1. Quantitative easing or the creation of money out of thin air is theft of the purchasing power of peoples savings.

Do you thing the police should be investigating this theft

2. Every time in history that a similar policy has been carried out by bankers and politicians it has resulted in devastation and a destruction of the currency involved. What makes you think it will be different this time

The Deputy Governor – Charles Bean – received a large number of questions on quantitative easing. Many of these covered similar topics and so we grouped questions of a similar nature together and provided answers on our website in August. These can be viewed at www.bankofengland.co.uk/monetarypolicy/qe/askqa.htm

We are now responding to each of the emails sent to us. Thank you for your patience.

Regarding your specific questions, you may find it helpful to look on the website at the answers to questions 3, 5, 6 and 7. May I clarify that the aim of quantitative easing is to help support spending in the economy to bring future inflation back to the target. In other words, our monetary policy objective is unchanged. It is only by keeping to the inflation target that the Bank can protect the purchasing power of people’s savings.

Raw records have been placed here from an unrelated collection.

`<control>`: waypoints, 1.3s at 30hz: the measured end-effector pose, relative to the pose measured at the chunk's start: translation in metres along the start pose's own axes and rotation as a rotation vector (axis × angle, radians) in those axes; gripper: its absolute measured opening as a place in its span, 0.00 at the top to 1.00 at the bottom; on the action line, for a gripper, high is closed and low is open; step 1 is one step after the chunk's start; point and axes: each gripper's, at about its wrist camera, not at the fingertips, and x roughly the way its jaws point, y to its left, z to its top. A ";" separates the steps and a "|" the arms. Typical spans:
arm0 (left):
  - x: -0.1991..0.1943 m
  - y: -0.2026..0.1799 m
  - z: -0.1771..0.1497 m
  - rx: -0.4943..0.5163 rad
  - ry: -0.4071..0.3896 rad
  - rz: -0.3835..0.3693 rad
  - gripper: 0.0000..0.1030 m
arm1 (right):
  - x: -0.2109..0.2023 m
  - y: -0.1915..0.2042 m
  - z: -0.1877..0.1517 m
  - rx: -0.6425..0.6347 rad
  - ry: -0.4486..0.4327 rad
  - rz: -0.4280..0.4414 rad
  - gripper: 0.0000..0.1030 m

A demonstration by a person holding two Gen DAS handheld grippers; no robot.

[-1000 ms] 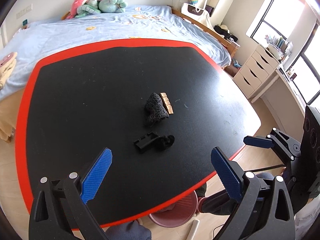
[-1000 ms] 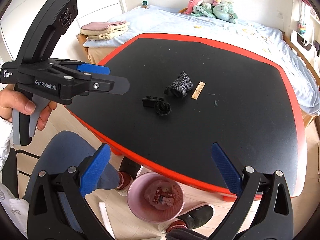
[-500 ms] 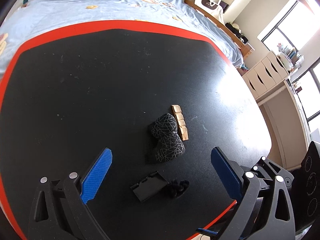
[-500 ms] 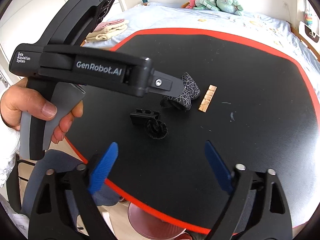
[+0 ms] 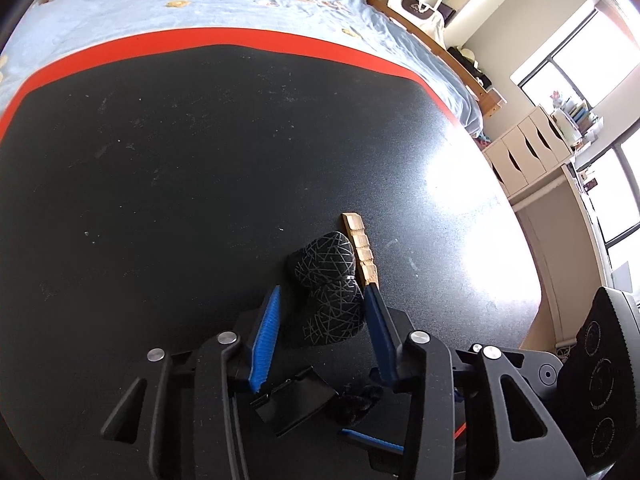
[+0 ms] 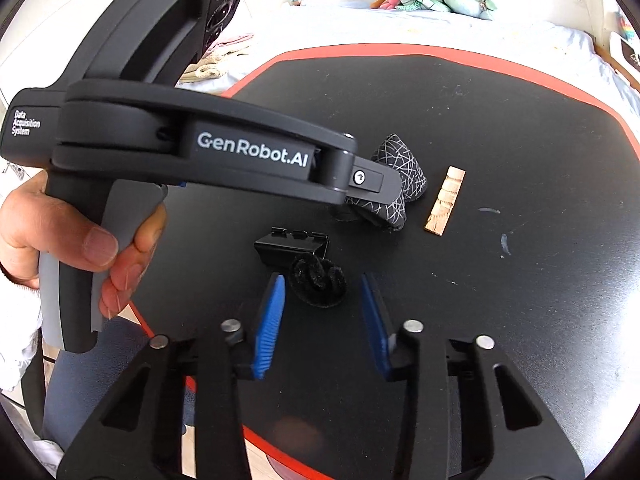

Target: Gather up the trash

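Left claw [image 5: 322, 296] released, its blue pads either side of the black patterned cloth bundle [image 5: 328, 280] on the tabletop [image 5: 160, 160], right claw [image 6: 322, 290] released around the black fuzzy coil [image 6: 318, 282], wooden strip [image 6: 446, 200] beside the bundle.

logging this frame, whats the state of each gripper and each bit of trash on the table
left gripper: partly closed around patterned pouch, contact unclear
right gripper: open, flanking fuzzy black ring
black plastic clip: lying free, touching ring
wooden strip: lying flat, untouched
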 end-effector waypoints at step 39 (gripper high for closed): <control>-0.097 -0.056 -0.059 0.209 -0.119 0.021 0.80 | -0.084 0.033 -0.025 0.018 -0.083 -0.107 0.94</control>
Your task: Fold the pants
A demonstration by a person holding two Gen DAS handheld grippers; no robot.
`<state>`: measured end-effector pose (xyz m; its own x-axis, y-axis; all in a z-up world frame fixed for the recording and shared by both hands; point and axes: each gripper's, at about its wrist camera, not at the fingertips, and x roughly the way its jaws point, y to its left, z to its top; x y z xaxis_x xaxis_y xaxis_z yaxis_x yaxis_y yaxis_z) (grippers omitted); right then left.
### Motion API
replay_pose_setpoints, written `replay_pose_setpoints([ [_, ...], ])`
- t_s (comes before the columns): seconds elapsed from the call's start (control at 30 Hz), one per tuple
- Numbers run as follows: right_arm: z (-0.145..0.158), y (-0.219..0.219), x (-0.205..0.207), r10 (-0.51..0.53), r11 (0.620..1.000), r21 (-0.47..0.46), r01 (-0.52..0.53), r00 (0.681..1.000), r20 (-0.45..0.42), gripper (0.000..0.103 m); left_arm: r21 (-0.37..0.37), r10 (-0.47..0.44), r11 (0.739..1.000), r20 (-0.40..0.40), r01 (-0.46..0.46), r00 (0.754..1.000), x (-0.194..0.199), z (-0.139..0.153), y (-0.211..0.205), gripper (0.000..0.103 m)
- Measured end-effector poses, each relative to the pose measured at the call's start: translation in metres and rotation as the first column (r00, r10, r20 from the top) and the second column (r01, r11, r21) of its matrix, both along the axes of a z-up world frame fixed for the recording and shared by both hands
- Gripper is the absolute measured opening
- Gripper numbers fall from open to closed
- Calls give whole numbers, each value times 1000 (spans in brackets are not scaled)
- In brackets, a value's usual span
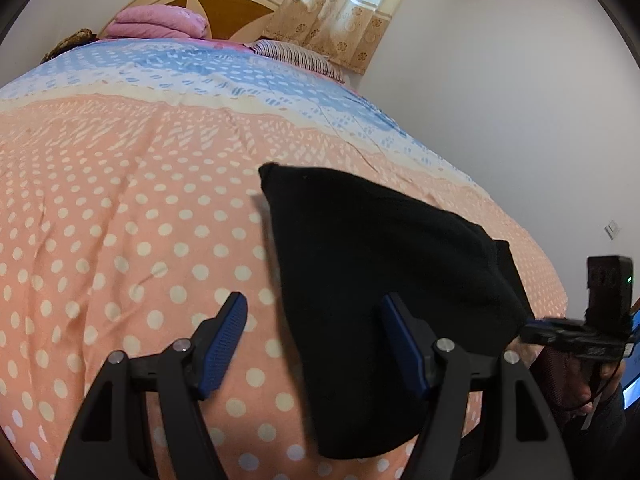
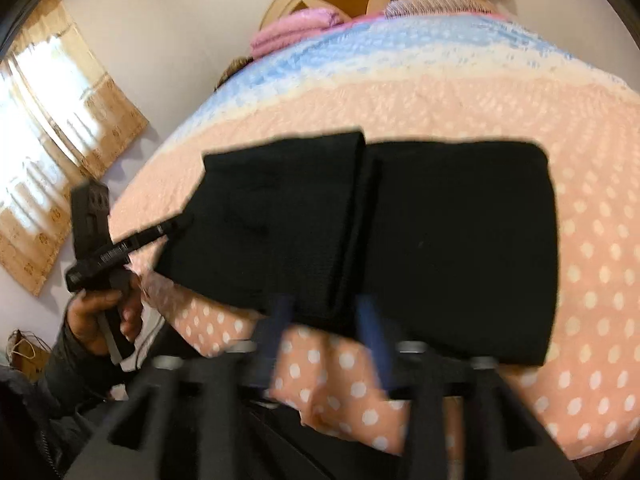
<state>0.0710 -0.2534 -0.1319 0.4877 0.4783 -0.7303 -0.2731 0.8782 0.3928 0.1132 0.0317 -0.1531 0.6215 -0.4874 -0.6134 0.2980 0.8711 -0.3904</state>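
You have the black pants (image 2: 400, 236) folded into a flat block near the bed's (image 1: 120, 200) near edge, with your left hand-held gripper (image 1: 314, 344) wide and empty and your right hand-held gripper (image 2: 328, 332) parted, gripping nothing, apparently releasing the finished fold.

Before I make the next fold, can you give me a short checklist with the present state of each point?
1. Left gripper open, holding nothing: ok.
2. Right gripper free of the cloth: cannot tell; its blurred fingers stand apart at the near edge.
3. Black pants already folded over: ok, one layer overlaps another along a seam near the middle.
4. Pants lying fully on the bedspread: ok.
5. Edges lined up: not ok, the left part looks skewed.
6. Pink blanket away from the pants: ok.
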Motion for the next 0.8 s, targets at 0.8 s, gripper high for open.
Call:
replay_pose_setpoints([
  [0.8,-9,19,50,-60,991,122,53,997,54,34,30,18,999,12,-18,1000,-2,-3,-3,72],
])
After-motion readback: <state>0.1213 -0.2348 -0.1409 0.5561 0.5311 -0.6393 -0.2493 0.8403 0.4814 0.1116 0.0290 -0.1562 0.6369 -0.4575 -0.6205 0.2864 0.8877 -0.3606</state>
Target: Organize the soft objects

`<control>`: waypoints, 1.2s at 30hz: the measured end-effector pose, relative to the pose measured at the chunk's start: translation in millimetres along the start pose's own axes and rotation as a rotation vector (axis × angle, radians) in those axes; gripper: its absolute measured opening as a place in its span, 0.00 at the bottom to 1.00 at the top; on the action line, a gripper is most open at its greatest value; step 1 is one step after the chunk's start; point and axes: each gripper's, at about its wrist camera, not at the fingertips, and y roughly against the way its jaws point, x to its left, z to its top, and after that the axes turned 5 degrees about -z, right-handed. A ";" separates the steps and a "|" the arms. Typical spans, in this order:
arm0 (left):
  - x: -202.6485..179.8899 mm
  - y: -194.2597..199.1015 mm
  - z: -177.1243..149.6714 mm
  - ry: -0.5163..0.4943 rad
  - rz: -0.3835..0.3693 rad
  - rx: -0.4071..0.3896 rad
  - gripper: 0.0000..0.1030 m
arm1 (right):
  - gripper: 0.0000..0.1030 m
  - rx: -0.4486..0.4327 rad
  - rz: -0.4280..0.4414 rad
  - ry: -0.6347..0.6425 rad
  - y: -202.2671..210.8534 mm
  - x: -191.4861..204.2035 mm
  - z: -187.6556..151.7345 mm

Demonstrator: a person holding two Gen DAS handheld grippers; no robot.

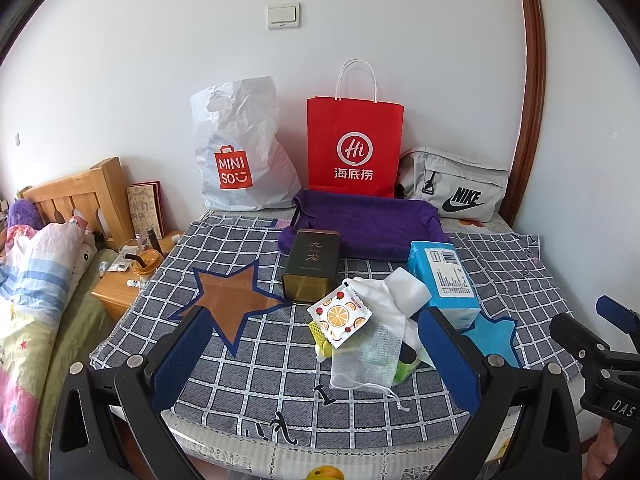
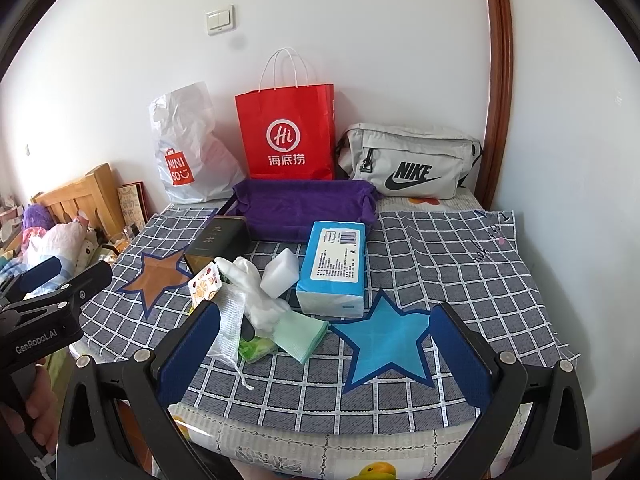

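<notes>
A pile of soft things lies mid-table: a blue tissue pack point(image 1: 444, 280) point(image 2: 334, 268), a white sponge block point(image 2: 281, 271), a white cloth point(image 2: 250, 280), a mesh pouch point(image 1: 366, 356), a green cloth point(image 2: 301, 334) and a fruit-print packet point(image 1: 340, 316) point(image 2: 205, 286). A purple-lined tray point(image 1: 368, 220) point(image 2: 304, 208) stands behind them, empty. A dark tin point(image 1: 312, 266) point(image 2: 218, 242) lies beside the pile. My left gripper point(image 1: 316, 364) is open above the table's front, pads either side of the pile. My right gripper point(image 2: 324, 356) is open over the blue star point(image 2: 386, 346).
A Miniso plastic bag point(image 1: 240, 152), a red paper bag point(image 1: 354, 144) and a grey Nike pouch point(image 1: 452, 188) stand along the back wall. The checked cloth point(image 1: 240, 380) has a brown star point(image 1: 232, 296). A bed and nightstand point(image 1: 120, 288) lie to the left.
</notes>
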 end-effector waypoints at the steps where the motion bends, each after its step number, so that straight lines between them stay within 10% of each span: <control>1: 0.0 0.1 -0.2 -0.001 0.000 -0.001 1.00 | 1.00 0.001 -0.001 0.001 0.0 0.2 0.2; 22: 3.7 -3.7 0.6 0.007 -0.005 0.010 1.00 | 1.00 -0.016 0.016 -0.004 2.0 1.4 -1.4; 36: 22.7 -78.3 -26.8 0.048 0.006 0.139 1.00 | 1.00 0.102 0.050 0.034 -60.5 4.1 -25.1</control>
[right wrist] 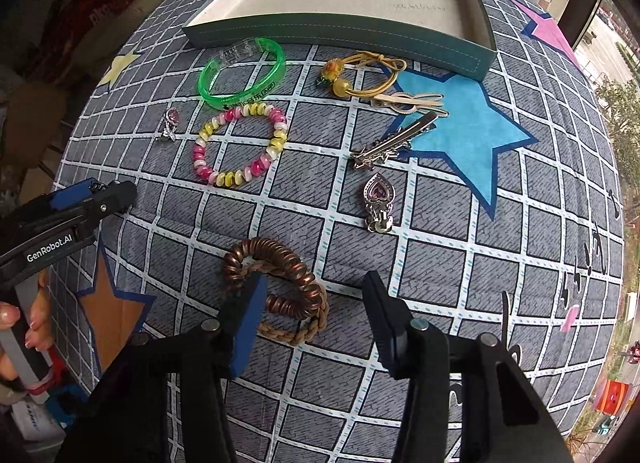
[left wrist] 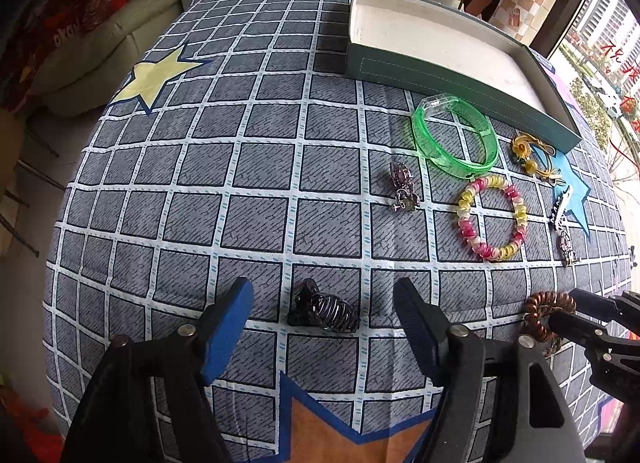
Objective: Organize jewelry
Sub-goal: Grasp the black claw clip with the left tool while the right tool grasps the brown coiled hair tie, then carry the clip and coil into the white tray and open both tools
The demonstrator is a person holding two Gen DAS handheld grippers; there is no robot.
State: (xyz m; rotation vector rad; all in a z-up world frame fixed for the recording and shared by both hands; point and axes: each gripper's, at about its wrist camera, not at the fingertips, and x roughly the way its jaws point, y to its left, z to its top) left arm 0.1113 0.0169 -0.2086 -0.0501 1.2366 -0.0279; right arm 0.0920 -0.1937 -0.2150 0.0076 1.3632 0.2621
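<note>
My left gripper (left wrist: 324,293) is open, its fingers either side of a black claw hair clip (left wrist: 323,310) on the checked cloth. My right gripper (right wrist: 316,289) is open over a brown coil hair tie (right wrist: 276,281), also in the left wrist view (left wrist: 546,313). An empty green-sided box (left wrist: 448,81) (right wrist: 340,29) stands at the back. In front of it lie a green bangle (right wrist: 242,73), a pink-yellow bead bracelet (right wrist: 240,143), a yellow cord tie (right wrist: 360,69), a silver hair clip (right wrist: 394,141), a purple heart pendant (right wrist: 378,199) and a small pink brooch (right wrist: 170,123).
The table (left wrist: 248,183) is round with a grey checked cloth with stars. A sofa (left wrist: 100,47) stands at the left, a window at the right. The left gripper shows at the left of the right wrist view (right wrist: 76,211).
</note>
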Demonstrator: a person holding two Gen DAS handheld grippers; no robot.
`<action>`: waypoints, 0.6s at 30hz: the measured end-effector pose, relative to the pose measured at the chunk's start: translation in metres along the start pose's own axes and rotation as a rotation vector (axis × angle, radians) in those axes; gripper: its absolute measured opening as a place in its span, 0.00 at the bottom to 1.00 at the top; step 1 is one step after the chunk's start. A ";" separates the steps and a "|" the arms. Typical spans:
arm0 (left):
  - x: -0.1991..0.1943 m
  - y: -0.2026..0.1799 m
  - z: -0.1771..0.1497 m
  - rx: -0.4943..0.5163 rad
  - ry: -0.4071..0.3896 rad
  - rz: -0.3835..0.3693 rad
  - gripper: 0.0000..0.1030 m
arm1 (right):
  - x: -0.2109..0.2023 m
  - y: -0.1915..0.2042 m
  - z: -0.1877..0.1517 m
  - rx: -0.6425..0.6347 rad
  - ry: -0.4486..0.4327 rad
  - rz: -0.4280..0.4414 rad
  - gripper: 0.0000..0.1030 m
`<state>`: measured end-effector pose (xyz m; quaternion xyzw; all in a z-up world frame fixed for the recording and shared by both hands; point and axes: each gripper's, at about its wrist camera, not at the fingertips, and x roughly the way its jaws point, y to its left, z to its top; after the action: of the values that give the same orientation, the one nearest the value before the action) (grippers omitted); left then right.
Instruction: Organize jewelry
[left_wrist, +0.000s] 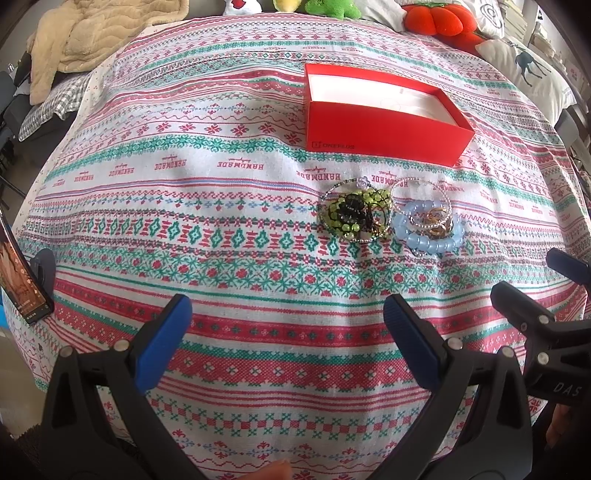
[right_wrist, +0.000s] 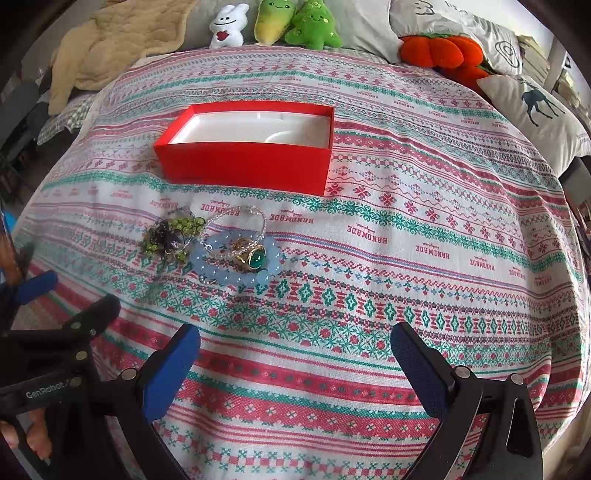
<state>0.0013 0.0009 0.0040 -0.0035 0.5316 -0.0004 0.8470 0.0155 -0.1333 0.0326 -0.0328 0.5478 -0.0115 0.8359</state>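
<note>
An open red box (left_wrist: 384, 136) with a white inside stands on the patterned cloth; it also shows in the right wrist view (right_wrist: 247, 162). In front of it lies a jewelry pile: a green and black bead bracelet (left_wrist: 351, 214) (right_wrist: 171, 234), a pale blue bead bracelet (left_wrist: 432, 240) (right_wrist: 229, 273), thin silver chains, and a gold ring with a green stone (right_wrist: 253, 254). My left gripper (left_wrist: 286, 332) is open and empty, nearer than the pile. My right gripper (right_wrist: 295, 363) is open and empty, nearer than the pile and to its right.
The table (right_wrist: 406, 258) carries a red, green and white patterned cloth. A phone (left_wrist: 20, 280) stands at the left edge. Plush toys (right_wrist: 291, 22), an orange pumpkin cushion (right_wrist: 439, 51), a deer pillow (right_wrist: 535, 110) and a beige blanket (left_wrist: 92, 33) lie beyond the far edge.
</note>
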 end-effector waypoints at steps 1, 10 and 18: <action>0.000 0.000 0.000 0.000 0.000 0.000 1.00 | 0.000 0.000 0.000 -0.001 -0.001 0.000 1.00; 0.011 0.003 0.002 -0.004 0.000 0.036 1.00 | -0.003 0.001 0.004 -0.008 -0.011 -0.012 1.00; 0.017 0.001 0.000 0.012 0.007 0.067 1.00 | -0.003 0.002 0.002 -0.012 -0.010 -0.016 1.00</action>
<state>0.0089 0.0015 -0.0116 0.0195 0.5342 0.0248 0.8448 0.0162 -0.1312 0.0361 -0.0422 0.5436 -0.0145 0.8382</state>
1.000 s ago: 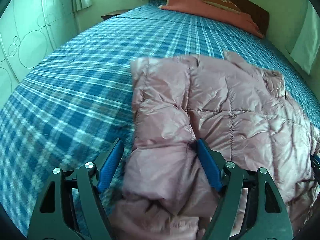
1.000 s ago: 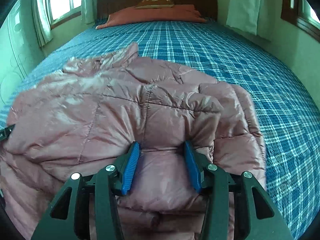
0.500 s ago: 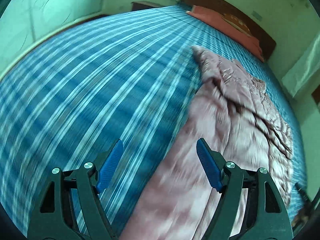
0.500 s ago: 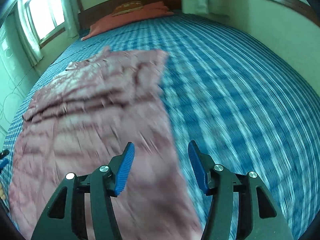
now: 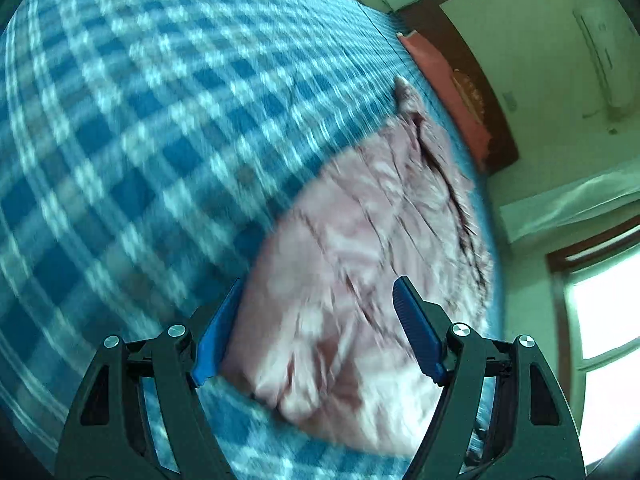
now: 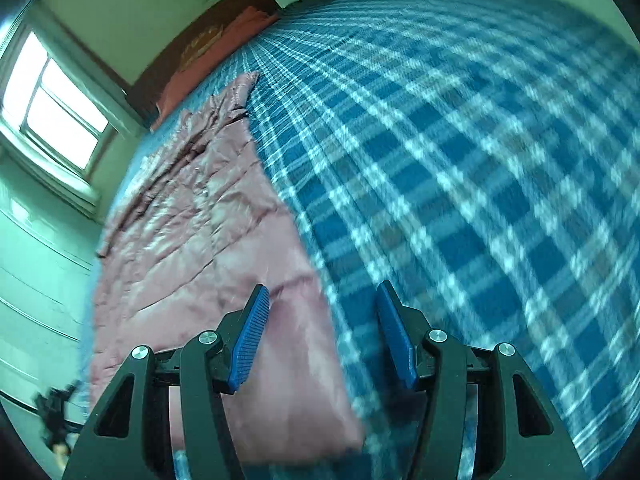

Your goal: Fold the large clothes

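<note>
Blue ribbed pads (image 5: 416, 340), parted, puffy quilted pink jacket (image 5: 360, 264), plaid bedspread (image 5: 140, 140)

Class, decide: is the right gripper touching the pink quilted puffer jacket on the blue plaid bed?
Cannot tell. In the blurred right wrist view, the right gripper has open jaws over the jacket edge; no pad plainly presses it, nor is a gap plain.

A bed (image 6: 460, 168) with a blue plaid cover carries a pink quilted jacket (image 6: 208, 216) lying flat; orange pillows (image 6: 224, 48) rest at eleven o'clock beyond it.
</note>
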Demonstrator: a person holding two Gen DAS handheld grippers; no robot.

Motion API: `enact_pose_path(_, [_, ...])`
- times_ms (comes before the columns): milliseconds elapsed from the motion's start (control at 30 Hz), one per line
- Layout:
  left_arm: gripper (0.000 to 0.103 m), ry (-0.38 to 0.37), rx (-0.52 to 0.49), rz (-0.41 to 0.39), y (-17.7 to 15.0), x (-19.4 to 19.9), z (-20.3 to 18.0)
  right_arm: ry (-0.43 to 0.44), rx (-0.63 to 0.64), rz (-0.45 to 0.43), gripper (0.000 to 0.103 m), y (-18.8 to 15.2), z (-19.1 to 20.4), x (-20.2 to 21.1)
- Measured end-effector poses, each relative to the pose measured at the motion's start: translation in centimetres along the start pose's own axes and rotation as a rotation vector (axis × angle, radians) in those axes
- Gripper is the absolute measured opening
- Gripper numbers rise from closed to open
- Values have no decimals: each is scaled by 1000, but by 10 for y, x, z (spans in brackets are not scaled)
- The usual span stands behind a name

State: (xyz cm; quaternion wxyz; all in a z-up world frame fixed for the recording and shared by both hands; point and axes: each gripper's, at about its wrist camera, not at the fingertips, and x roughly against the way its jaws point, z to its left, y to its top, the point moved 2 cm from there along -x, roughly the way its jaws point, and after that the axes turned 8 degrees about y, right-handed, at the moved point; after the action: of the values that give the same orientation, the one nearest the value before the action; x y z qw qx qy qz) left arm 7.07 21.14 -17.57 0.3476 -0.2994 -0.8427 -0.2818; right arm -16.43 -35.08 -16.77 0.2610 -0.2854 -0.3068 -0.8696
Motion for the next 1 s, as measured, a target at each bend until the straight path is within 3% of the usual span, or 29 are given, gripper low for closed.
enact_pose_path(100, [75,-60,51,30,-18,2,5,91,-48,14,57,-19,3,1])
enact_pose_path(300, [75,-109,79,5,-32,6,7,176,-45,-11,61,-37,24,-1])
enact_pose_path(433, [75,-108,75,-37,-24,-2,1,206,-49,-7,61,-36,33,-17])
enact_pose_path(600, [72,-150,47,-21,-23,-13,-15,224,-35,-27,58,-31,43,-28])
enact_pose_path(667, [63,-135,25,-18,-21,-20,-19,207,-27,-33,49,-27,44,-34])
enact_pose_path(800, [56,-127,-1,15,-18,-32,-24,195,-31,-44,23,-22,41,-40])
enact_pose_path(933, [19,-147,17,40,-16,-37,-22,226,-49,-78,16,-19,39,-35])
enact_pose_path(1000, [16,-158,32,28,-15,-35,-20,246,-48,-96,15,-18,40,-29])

Please be assured that the Bank’s monetary policy does not seek to protect, benefit or disadvantage any one section of the community.

The Bank has made it very clear that it will monitor the developing situation carefully and if the Monetary Policy Committee thinks that inflation is likely to move above the target in the medium term, it can tighten monetary policy by raising Bank Rate and/or selling the assets it has purchased.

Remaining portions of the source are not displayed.